We live, as does the land around us, as do the peoples with whom we share the land—in a state of lack of control, of strange turns of fate, of the echoes and wounds of traumas. And yet, somewhere in the uncertainty, we have to find a way forward. We have to find hope, even if it is tenuous, optimistic future-casting, even if the hope is only long months and years of work, even if in the next breath the hope fades to some complex reality that requires, as reality always does, just more work.
This weekend, we went back to the Nachusa prairie on Easter. The season has been one of storms. Over spring break while visiting colleges, we drove ahead of a line of weather. We drove ahead of a tornado that killed people in a town we passed just a half hour before.

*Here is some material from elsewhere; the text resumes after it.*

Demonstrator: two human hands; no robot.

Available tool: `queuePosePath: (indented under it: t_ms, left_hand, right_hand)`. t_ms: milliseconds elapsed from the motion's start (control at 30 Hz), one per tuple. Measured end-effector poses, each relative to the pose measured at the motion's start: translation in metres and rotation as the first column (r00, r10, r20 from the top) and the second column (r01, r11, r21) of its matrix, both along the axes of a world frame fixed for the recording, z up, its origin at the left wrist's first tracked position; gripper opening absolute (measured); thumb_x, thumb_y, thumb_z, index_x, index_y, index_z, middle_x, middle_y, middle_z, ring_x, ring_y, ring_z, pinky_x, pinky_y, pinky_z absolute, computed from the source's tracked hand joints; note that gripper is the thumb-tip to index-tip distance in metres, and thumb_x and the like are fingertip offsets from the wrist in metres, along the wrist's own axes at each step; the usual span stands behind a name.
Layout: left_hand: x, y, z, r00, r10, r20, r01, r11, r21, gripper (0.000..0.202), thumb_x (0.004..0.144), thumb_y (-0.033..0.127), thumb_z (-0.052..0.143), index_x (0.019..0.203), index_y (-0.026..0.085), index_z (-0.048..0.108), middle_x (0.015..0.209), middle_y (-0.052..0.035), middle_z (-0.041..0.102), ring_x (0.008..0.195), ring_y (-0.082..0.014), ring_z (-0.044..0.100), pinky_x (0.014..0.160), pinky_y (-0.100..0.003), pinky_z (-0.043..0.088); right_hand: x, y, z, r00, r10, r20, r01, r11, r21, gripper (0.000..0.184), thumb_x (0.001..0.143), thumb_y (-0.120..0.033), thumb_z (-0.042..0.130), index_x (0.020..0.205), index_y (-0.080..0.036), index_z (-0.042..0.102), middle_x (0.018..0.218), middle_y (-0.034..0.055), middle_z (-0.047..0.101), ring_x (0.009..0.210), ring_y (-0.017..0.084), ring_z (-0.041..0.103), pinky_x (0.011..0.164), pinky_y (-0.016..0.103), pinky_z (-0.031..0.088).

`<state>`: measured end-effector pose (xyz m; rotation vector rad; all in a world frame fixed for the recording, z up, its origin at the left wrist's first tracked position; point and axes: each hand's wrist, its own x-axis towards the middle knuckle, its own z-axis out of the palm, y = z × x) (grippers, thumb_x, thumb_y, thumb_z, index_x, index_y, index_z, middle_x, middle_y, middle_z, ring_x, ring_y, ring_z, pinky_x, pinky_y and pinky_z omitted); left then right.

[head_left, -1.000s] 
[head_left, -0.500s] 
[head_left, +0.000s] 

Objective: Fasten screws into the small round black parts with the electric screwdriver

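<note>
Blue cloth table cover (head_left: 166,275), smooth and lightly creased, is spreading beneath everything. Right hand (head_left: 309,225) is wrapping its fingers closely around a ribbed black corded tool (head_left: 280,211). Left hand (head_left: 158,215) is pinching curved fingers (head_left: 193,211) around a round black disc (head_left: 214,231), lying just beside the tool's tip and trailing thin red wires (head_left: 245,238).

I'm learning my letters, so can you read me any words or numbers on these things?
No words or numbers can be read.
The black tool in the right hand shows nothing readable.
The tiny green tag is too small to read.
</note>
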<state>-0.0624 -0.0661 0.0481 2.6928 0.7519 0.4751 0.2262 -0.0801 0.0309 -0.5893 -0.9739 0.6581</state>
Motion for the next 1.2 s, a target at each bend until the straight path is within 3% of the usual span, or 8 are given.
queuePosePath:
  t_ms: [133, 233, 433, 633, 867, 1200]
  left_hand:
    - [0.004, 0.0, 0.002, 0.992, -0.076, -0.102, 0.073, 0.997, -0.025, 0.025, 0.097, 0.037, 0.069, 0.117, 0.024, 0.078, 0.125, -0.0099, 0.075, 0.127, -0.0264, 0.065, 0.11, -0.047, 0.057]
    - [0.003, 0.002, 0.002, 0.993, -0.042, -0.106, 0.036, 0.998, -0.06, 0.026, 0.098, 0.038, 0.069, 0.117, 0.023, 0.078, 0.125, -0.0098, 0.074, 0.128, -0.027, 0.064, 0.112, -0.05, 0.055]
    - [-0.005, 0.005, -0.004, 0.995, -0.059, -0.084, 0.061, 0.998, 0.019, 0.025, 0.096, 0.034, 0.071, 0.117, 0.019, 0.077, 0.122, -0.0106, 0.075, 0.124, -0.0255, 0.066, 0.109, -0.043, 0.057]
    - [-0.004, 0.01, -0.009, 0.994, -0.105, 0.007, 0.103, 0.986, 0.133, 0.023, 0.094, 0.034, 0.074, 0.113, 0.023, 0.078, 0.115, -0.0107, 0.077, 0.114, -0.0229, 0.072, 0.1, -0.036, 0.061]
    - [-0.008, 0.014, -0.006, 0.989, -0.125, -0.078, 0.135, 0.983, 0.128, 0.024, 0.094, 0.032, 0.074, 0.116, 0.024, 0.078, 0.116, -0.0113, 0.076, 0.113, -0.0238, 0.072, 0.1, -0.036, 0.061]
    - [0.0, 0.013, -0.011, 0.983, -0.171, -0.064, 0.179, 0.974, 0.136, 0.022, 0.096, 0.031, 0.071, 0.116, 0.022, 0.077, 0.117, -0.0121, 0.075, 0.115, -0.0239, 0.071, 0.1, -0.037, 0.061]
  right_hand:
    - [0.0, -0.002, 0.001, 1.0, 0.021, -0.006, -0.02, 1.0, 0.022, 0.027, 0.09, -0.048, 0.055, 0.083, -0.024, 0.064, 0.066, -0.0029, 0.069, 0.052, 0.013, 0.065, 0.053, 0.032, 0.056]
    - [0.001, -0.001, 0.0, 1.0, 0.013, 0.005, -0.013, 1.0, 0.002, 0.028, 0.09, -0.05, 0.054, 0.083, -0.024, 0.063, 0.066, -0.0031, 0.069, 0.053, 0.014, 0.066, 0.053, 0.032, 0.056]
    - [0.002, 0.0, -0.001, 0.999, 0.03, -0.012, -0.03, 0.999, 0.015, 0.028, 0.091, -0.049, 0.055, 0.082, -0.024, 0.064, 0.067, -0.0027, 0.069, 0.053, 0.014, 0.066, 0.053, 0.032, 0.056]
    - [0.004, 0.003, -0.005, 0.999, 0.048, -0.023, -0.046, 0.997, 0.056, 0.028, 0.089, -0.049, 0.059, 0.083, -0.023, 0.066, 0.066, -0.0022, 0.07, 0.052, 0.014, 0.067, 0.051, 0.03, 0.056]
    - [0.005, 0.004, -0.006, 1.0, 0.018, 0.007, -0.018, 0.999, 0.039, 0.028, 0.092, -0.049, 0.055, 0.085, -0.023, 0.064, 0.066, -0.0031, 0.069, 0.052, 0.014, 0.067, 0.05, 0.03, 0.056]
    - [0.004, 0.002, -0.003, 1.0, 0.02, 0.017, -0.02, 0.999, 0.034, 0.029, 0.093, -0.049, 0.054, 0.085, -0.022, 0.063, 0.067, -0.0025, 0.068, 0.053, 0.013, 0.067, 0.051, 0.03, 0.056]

We sat at home finally with the cat carriers ready in case we had to flee to our basement. We had other storms too, a complexity in our family with two households, the bills and insurance denials, delayed PT and the financial stress that comes, in America, after a medical crisis.
By Easter morning, though, the storms were mostly passed, and we drove back to Nachusa, and to a trail we’d done first in 2021, year two of the pandemic. And there, on Big Jump Prairie, the grasslands had just been through the prescribed burns that happen there regularly. A prescribed burn is good land management for a prairie. It keeps the prairie free of invasives that don’t like heat and encourages and stimulates the growth of native plants that evolved alongside fire. It is a balm to see the black fields of a well-managed prairie preserve. It is a wonder to walk the black grass, and to smell the soot of it, and to listen to the brittle whispers as your feet turn the stands of grass to ash and dust. It is a pleasant surprise for the naturalist to find the bones a fire leaves behind.
There were the bones of deer and large bovines in the black grass, skulls and teeth, pelvises and vertebrae, all white and circled by the black. For a family between and among religions, with a son so big he’s tired of candy, this was our Easter hunt, looking for bones in the dark.
I used my hiking poles as canes, stepped carefully and slow, bent from the waist not the knee, turned back to the car so that the others could hike on, hike fast. Walking alone took me a long time. I stopped a lot and felt the joy of standing upright on my own feet and smelled the air like a dog. And for that moment, it was enough. There was evidence of loss and death, and the hope that healing and restoration would follow. I stood in that moment—paused between winter and summer, between holy celebrations and the return to normal life, between the fire and the emergence of the young green shoots—and listened to the chorus frogs in the wetlands made by the storms, and I breathed in the sun-warmed smell of fire.